FastVideo design overview for pipeline architecture, configs, and HF layout.

FastVideo maps a Diffusers-style repo into a pipeline like:

fastvideo/models/*: model implementations (DiT, VAE, encoders, upsamplers).
fastvideo/configs/models/*: arch configs and param_names_mapping for weight name translation.
fastvideo/configs/pipelines/*: pipeline wiring (component classes + names).
fastvideo/configs/sample/*: default runtime sampling parameters.
fastvideo/pipelines/basic/*: end-to-end pipeline logic built from stages.
model_index.json: the HF repo entrypoint that maps component names to classes and weight files.
Component loading happens in VideoGenerator.from_pretrained, which reads model_index.json, resolves configs, and loads weights.

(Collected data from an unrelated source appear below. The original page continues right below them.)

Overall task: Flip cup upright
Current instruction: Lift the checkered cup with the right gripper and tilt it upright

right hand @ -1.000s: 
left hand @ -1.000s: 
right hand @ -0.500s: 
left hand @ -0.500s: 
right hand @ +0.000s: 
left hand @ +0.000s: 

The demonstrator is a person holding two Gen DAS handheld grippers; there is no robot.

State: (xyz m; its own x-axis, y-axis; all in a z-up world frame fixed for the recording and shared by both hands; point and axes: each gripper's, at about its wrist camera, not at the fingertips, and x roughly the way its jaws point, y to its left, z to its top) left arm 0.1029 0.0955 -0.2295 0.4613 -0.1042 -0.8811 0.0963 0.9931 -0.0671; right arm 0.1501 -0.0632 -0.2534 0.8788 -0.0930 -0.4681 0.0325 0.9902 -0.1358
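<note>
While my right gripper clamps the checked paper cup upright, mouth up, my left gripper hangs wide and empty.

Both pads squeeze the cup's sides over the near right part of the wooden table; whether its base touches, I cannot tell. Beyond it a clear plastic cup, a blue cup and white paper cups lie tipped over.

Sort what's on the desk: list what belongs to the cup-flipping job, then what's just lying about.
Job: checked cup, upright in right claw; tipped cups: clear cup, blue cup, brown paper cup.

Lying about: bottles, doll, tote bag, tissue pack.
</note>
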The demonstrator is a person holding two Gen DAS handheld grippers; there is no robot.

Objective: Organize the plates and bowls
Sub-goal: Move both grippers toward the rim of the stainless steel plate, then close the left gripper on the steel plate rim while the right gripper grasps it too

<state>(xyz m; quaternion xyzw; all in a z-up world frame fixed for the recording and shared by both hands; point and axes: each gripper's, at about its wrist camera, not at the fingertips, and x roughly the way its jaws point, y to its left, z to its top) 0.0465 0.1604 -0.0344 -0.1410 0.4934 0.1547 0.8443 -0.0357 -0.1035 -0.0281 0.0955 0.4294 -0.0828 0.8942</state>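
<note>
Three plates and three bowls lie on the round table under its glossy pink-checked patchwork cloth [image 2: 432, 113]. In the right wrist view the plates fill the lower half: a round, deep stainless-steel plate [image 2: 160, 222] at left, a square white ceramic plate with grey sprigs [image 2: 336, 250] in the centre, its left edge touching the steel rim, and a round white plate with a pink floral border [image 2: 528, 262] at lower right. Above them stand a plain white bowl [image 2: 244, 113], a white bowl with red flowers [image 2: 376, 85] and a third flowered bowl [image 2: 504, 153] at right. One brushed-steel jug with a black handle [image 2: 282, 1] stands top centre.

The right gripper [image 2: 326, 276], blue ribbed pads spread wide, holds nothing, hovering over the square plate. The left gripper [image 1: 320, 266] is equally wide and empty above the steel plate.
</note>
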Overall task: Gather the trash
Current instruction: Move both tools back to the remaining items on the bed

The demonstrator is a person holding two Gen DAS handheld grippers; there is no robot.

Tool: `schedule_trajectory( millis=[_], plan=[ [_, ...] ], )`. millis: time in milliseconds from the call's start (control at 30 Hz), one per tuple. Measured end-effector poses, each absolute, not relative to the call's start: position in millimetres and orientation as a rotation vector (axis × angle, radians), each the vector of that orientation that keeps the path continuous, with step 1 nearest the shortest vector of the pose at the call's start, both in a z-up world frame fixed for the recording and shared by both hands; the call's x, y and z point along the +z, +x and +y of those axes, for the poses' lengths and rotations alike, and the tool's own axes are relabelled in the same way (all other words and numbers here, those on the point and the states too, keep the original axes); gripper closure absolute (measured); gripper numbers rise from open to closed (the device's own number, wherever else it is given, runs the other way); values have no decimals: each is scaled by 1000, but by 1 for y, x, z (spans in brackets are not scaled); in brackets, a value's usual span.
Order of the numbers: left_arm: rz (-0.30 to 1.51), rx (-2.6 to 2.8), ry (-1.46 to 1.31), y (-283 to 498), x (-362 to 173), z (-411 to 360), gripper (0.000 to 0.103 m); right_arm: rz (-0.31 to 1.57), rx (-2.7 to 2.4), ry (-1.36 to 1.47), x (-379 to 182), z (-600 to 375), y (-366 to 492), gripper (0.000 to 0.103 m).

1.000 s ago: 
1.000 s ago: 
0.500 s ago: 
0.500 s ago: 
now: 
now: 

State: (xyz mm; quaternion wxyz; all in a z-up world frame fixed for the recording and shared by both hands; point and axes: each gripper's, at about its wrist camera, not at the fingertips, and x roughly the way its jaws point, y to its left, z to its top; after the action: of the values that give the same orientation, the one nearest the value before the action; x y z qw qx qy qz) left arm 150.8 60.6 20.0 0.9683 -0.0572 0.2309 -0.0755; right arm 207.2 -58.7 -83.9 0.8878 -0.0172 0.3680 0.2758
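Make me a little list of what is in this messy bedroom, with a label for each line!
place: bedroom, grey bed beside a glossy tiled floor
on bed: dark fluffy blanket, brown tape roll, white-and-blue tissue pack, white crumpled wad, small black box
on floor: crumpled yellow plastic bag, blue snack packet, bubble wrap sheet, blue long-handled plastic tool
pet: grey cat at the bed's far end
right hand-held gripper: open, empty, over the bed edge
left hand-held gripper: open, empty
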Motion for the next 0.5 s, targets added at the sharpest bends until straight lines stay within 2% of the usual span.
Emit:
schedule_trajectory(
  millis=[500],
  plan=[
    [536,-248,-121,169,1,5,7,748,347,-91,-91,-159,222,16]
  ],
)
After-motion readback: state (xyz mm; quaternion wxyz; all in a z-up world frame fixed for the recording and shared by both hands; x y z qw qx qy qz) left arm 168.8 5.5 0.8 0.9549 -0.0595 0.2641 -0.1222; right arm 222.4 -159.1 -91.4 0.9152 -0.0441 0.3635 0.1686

Minimal usage example (based on examples/inference/basic/basic.py):

from fastvideo import VideoGenerator
from fastvideo.configs.sample import SamplingParam

model_id = "Wan-AI/Wan2.1-T2V-1.3B-Diffusers"  # or official_weights/<model_name>/
generator = VideoGenerator.from_pretrained(model_id, num_gpus=1)

sampling = SamplingParam.from_pretrained(model_id)
sampling.num_frames = 45
video = generator.generate_video(
    "A vibrant city street at sunset.",
    sampling_param=sampling,
    output_path="video_samples",
    save_video=True,
)

Some questions to ask yourself before starting¶

Answering these upfront clarifies the work and speeds up implementation.

Is the model already supported by SGLang's multimodal generation stack?¶

If yes, you can port many components from SGLang. It is a FastVideo fork, so interfaces line up, but you still need to swap layers/modules to match FastVideo's architecture and attention stack.

If not, implement the model directly in FastVideo.

Is there an official implementation of the model you are adding?¶

If yes, use it as the numerical reference. For example, LTX‑2 has an official implementation here: https://github.com/Lightricks/LTX-2. Prefer official code even if Diffusers also has one.

Is there a HuggingFace repo for the model you are adding? Is it in Diffusers format?¶

If yes, load it directly in FastVideo after setting tensor mapping rules in the config. Otherwise, convert the weights to Diffusers format. See Weights and Diffusers format for details.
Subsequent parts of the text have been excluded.